Athanase -  2010-08-18 19:32:18

Si on restaure certaines pratiques antiques, réhabilitons la discipline qui l'accompagne !

Soyons, dans ce cas cohérents, mais je doute que certaines le soient. Certainement pas quelques esprits des années 60 qui prétendaient à la fois restaurer et moderniser. Or, si l'on fait l'un, on peut contredire l'autre.

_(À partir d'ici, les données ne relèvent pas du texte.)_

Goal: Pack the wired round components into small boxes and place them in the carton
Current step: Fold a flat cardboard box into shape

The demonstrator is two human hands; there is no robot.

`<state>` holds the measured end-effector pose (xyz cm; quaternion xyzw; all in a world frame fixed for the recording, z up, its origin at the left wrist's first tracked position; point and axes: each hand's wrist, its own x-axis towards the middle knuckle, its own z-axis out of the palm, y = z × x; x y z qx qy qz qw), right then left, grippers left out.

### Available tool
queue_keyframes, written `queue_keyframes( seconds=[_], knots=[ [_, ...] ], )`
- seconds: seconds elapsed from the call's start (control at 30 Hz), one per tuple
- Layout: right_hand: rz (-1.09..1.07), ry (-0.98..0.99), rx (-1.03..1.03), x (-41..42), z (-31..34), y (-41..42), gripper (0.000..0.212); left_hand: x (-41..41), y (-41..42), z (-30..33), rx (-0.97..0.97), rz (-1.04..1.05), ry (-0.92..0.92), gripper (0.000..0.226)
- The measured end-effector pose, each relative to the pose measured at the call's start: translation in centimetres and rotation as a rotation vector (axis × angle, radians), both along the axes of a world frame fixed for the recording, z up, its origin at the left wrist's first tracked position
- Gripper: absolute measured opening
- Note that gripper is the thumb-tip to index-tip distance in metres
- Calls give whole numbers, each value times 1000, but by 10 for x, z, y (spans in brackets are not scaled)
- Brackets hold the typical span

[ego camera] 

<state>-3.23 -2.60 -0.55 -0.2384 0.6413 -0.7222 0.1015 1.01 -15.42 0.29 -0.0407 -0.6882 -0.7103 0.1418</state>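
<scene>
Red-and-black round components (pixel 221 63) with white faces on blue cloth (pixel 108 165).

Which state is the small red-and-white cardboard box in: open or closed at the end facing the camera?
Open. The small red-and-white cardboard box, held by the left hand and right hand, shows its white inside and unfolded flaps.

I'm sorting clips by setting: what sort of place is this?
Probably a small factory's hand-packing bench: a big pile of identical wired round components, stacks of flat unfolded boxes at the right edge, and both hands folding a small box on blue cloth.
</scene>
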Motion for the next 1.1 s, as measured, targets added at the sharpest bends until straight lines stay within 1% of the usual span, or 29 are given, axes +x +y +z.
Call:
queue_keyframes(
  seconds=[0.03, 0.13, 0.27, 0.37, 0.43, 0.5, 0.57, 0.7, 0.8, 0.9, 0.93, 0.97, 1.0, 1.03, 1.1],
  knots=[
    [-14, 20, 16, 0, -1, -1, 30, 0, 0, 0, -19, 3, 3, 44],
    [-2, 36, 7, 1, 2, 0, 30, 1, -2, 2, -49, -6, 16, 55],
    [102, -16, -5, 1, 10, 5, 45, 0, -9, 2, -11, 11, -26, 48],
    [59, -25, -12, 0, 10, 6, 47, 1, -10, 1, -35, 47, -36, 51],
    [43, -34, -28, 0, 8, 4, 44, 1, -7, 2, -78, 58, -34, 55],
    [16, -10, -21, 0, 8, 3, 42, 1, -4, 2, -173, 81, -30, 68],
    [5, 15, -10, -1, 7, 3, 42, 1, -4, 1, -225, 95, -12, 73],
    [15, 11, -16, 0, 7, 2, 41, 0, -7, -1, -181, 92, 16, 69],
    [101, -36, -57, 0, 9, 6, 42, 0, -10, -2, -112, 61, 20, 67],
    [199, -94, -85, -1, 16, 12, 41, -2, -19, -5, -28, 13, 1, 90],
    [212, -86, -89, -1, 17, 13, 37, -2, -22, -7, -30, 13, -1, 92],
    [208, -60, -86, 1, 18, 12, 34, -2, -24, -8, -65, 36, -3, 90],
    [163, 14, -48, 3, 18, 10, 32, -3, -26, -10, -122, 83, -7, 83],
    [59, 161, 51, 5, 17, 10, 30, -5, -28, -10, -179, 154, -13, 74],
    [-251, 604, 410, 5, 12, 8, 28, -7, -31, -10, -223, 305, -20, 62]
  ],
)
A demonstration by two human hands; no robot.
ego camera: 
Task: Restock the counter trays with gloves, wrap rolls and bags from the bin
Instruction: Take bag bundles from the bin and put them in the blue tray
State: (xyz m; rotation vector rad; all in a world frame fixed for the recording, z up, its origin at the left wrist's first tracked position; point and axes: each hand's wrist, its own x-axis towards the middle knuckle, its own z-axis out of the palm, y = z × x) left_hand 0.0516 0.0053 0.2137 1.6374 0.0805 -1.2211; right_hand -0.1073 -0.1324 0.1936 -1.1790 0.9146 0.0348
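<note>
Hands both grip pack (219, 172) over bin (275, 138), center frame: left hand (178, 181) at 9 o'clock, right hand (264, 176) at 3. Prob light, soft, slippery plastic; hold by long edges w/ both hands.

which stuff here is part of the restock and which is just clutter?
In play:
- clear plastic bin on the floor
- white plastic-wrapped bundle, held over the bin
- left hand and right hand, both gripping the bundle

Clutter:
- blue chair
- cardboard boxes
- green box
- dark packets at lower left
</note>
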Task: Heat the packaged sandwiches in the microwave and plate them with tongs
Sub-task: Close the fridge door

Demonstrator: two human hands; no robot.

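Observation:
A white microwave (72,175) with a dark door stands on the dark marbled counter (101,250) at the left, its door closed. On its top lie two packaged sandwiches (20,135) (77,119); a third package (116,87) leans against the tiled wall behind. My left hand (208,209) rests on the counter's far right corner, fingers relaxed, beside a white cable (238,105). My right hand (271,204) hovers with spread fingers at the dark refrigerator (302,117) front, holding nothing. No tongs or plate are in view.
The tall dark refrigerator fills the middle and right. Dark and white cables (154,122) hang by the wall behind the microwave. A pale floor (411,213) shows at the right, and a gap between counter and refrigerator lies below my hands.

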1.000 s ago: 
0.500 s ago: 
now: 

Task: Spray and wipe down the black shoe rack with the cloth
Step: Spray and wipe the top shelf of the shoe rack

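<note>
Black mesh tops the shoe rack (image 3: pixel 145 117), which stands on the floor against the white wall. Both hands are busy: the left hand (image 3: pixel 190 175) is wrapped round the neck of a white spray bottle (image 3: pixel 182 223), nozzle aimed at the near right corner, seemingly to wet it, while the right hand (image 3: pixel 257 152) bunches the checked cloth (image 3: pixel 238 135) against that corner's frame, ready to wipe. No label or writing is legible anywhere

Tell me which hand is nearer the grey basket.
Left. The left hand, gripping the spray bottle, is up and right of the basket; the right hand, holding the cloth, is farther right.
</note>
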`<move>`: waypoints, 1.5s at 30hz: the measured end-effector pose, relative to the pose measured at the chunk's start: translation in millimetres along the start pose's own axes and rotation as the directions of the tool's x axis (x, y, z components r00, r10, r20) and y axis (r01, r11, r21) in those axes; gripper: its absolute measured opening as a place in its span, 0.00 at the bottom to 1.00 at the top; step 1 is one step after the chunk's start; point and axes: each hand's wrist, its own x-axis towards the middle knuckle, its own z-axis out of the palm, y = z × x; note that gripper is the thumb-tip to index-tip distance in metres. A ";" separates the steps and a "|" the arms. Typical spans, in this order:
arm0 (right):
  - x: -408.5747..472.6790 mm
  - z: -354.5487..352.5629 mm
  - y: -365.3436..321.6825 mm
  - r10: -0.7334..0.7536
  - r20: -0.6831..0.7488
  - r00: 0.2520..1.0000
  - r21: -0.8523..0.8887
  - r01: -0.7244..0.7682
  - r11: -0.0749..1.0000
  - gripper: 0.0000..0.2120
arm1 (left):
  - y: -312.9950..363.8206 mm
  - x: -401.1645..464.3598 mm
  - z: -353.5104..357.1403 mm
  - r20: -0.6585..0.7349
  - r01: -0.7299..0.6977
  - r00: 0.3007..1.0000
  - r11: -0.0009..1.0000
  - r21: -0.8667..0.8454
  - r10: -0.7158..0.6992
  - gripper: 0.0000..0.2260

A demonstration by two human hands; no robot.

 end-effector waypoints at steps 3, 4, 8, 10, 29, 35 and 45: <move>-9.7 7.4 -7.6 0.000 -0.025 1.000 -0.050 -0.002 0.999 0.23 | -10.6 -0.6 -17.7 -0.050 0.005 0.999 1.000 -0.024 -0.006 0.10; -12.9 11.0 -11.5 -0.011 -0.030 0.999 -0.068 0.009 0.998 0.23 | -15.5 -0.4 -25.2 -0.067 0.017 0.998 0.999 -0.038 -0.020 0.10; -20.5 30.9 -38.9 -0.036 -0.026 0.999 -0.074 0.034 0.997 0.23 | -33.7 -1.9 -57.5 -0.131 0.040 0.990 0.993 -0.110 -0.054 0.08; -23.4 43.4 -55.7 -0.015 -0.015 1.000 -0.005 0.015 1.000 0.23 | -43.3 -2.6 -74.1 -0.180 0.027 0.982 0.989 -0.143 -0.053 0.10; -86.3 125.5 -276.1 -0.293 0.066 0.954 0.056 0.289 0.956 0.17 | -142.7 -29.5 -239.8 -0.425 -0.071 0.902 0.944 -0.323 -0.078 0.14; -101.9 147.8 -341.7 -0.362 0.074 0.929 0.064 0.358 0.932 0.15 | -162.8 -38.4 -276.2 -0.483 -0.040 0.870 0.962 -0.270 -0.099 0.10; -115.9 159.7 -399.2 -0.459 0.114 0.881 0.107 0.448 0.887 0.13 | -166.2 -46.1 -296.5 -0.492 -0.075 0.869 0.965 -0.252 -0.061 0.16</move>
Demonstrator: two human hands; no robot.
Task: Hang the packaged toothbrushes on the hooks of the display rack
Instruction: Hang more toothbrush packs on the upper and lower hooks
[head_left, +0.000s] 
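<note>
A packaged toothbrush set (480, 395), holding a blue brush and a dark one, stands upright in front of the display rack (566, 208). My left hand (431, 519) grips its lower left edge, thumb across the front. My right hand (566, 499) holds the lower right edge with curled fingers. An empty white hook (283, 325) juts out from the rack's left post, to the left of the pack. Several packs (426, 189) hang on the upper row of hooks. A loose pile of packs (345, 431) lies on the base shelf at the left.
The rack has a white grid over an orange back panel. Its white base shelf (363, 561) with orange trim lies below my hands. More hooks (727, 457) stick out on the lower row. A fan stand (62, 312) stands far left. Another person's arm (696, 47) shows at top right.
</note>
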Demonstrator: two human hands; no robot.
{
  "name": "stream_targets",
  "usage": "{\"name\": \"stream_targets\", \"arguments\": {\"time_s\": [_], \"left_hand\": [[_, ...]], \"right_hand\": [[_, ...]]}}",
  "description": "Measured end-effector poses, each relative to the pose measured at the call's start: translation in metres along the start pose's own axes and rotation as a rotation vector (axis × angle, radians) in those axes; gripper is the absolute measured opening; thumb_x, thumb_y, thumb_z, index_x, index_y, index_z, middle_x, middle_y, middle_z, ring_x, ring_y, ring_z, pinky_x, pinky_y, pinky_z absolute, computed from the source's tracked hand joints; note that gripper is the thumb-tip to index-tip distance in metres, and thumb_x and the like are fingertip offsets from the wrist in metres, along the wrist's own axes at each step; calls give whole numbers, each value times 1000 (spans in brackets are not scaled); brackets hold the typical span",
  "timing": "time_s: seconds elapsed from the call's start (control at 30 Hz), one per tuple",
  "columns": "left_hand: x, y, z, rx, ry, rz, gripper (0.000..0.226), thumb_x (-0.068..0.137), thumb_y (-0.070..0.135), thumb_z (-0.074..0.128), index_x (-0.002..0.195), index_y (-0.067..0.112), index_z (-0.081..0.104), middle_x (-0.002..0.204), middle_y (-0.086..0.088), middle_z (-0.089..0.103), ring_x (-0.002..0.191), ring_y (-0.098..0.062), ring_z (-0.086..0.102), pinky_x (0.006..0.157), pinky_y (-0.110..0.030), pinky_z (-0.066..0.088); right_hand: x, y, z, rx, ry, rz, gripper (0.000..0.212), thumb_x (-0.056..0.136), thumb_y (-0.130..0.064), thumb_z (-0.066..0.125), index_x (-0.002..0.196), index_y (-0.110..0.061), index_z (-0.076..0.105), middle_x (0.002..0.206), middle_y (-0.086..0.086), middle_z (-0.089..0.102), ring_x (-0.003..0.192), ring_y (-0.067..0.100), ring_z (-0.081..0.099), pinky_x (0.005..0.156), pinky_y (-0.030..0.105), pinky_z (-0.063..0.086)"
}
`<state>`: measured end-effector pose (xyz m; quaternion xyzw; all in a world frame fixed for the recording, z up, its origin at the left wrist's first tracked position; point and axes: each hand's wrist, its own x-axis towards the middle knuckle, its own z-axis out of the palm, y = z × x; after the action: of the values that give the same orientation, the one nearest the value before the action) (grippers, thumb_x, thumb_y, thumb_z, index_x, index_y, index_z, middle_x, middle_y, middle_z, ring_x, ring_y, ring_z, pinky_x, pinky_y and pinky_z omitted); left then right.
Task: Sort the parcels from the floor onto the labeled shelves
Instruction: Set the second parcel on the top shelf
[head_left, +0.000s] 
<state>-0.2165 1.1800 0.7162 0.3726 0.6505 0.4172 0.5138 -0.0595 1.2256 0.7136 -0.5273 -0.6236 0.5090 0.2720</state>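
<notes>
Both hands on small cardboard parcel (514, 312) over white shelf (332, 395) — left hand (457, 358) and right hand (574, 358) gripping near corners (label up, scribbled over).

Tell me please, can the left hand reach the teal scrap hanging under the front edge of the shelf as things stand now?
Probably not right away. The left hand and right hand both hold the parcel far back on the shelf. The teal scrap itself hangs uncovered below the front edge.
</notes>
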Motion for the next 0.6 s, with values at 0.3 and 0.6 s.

On veut restaurer la liturgique basilicale, mais quid alors de la pénitence, du jeûne, de la valorisation de la virgnité affirmée de manière bien plus éloquente qu'aujourd'hui ? Loin de la valorisation des réalités terrestres. Les premiers chrétiens passeraient pour des rigoristes et nous, "tradis", pour des laxistes... Comme l'avait signalé Karl Rahner, cité par l'abbé Barthe, les premiers chrétiens, qui suivaient des liturgies supposées être celle du NOM honoraient la virginité en donnant une place plus réduite à l'état conjugal. Ils jeûnaient de manière plus rigoureuse qu'aujourd'hui. Et nous serions bien peinés de les imiter avec nos dérisoires mercredis des cendres et nos vendredis saints: de la compote ! Je connais un liseur qui n'aurait pu ingurgiter trois bières de suite (qu'il se reconnaisse, hi, hi). Si l'on prône le retour aux anciennes liturgies antiques, pourquoi ne pas réhabiliter la discipline qui l'accompagne ? Le restaurationnisme n'est qu'une reconstitution et semble davantage guidé par l'idéologie que par une réelle volonté de pureté. Or, il s'est bien gardé de prôner le dénuement, la mortification, l'éloignement par rapport à certaines réalités terrestres. S'il l'avait fait, il serait entré en collision avec la trame consumériste et hédoniste des années 60. Il y aurait bien des surprises si l'on voulait être cohérents jusqu'au bout. (Cher Luc Perrin, je rebondis contre cet état d'esprit, mais nullement contre vous; j'approuve votre message !).